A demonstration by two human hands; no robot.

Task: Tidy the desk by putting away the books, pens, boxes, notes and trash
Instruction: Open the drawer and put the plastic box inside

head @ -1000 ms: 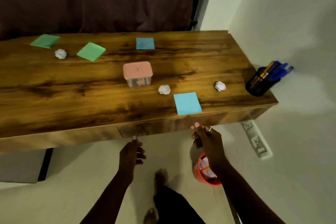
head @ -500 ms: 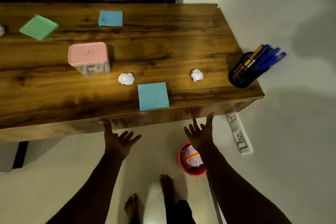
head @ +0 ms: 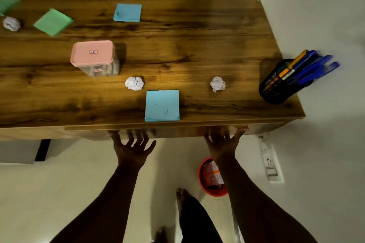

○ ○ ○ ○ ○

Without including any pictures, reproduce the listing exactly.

A demonstration by two human hands; no robot.

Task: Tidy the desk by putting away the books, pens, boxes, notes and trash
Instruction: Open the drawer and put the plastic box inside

head @ -1000 ms: 
head @ -500 ms: 
head @ +0 ms: 

This exercise has now been finished.